US-Vize fürchtet totalen Absturz
Die finsteren Warnungen von Obamas Vize Joe Biden sind begründet – »Höllenfahrt« des Dollars absehbar

Mit drastischen Worten über den Zustand der US-Wirtschaft hat der neue Vizepräsident Joe Biden die Welt aufgeschreckt. Zwar dienen die Unkenrufe offenbar auch dazu, einen möglichst großen Teil der Verantwortung für die Probleme noch der scheidenden Regierung von George Bush anzuhängen, doch die Lage der US-Wirtschaft ist tatsächlich katastrophal.

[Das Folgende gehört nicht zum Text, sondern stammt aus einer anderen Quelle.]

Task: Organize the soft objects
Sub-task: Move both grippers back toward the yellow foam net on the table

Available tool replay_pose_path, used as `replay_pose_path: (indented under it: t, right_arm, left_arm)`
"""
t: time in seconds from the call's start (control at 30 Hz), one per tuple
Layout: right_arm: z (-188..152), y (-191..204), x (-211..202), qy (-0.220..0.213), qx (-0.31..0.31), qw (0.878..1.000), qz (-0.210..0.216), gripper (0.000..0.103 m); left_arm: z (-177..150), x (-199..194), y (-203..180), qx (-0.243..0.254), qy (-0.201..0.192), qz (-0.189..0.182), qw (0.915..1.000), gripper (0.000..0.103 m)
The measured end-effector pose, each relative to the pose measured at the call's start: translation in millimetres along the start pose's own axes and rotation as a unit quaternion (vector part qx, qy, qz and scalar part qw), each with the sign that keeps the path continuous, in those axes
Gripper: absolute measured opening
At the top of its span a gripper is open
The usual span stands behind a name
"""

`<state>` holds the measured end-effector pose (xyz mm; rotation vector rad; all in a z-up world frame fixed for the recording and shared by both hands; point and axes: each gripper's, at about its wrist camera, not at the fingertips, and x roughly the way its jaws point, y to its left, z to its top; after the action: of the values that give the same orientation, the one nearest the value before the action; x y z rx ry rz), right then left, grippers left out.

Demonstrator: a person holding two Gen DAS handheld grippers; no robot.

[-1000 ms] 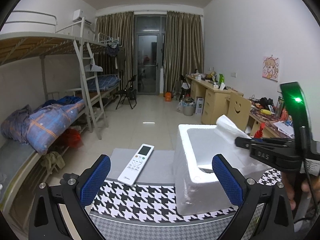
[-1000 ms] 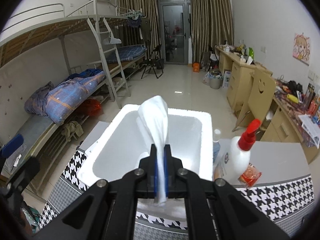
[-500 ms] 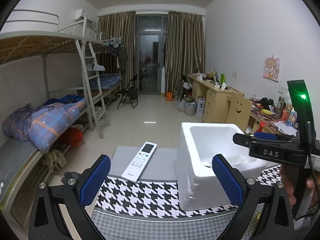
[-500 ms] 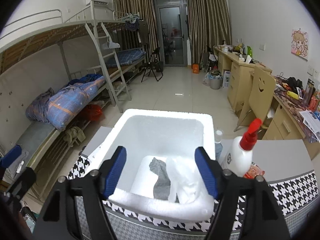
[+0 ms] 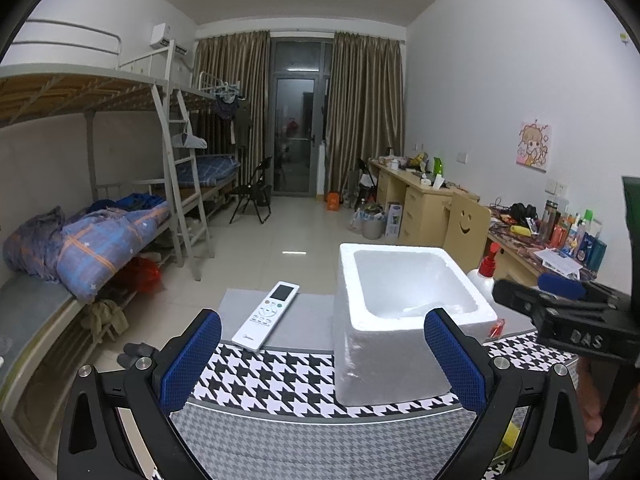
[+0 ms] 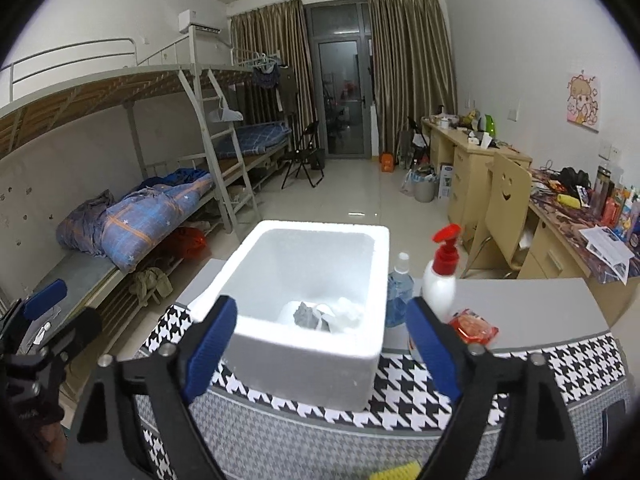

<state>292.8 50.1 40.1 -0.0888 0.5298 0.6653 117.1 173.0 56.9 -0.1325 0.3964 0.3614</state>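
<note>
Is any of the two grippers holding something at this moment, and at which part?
Nothing is held. The left gripper and the right gripper are both open and empty. The white cloth lies in the foam box.

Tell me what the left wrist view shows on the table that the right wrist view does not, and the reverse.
Left wrist only: a white remote control lying on the grey mat left of the foam box.

Right wrist only: a grey cloth and white cloth inside the box, a blue-liquid bottle and an orange packet to its right.

Both: the foam box, the red-capped pump bottle, the houndstooth tablecloth, and both grippers open: left, right.
</note>
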Motion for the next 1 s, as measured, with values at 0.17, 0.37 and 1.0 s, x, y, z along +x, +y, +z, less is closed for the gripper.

Joseph R. Biden ist ein erfahrener Mann. Schon seit 36 Jahren gehört er dem US-Senat an, viele Krisen hat der 66jährige Jurist kommen und wieder gehen sehen. Um so mehr verstört die drastische Wortwahl, mit der der designierte Vizepräsident der USA die Wirtschaftslage seines Landes beschrieben hat. „Die Wirtschaft ist in einer viel schlechteren Lage, als wir das bisher dachten“, erklärte er in einem Interview. Er fürchte deren „totalen Absturz“, es gelte, „das Bluten zu stoppen“. Dazu plane seine Regierung ein neuerliches gigantisches Programm. Zahlen wollte Biden nicht nennen, doch er erging sich in Andeutungen: „Es wird eine Zahl sein, die vor einem Jahr niemand für möglich gehalten hätte.“ US-Medien spekulieren nun über Beträge zwischen 675 und über 1000 Milliarden Dollar.

Dem irritierten Beobachter stellen sich mehrere Fragen: Sind diese finsteren Worte zum Nennwert zu nehmen? Wenn ja, worin besteht die neuerliche Verschlechterung? Und haben die USA nach den gewaltigen Schuldenprogrammen der zurückliegenden knapp vier Monate überhaupt noch die Bonität, um an den ausgetrockneten Kapitalmärkten weitere Hunderte Milliarden Dollar zu leihen?

Was die erste Frage angeht, so haben alle neu gewählten Regierungen der Welt die Tendenz, die Hinterlassenschaft ihrer Vorgängerin eher düster zu zeichnen: Je schlechter die Ausgangslage, um so positiver hebt sich die eigene Leistung später ab.

Doch dieses auch in Deutschland wohlbekannte Verhaltensschema kann die tief schwarze Tonlage Bidens nur zum Teil erklären. Würde der Absturz nicht tatsächlich drohen, so riskierte die Regierung Obama ja mit diesem Alarmismus, ihn durch Panikreaktionen von Verbrauchern, Unternehmen und Anlegern herbeizureden.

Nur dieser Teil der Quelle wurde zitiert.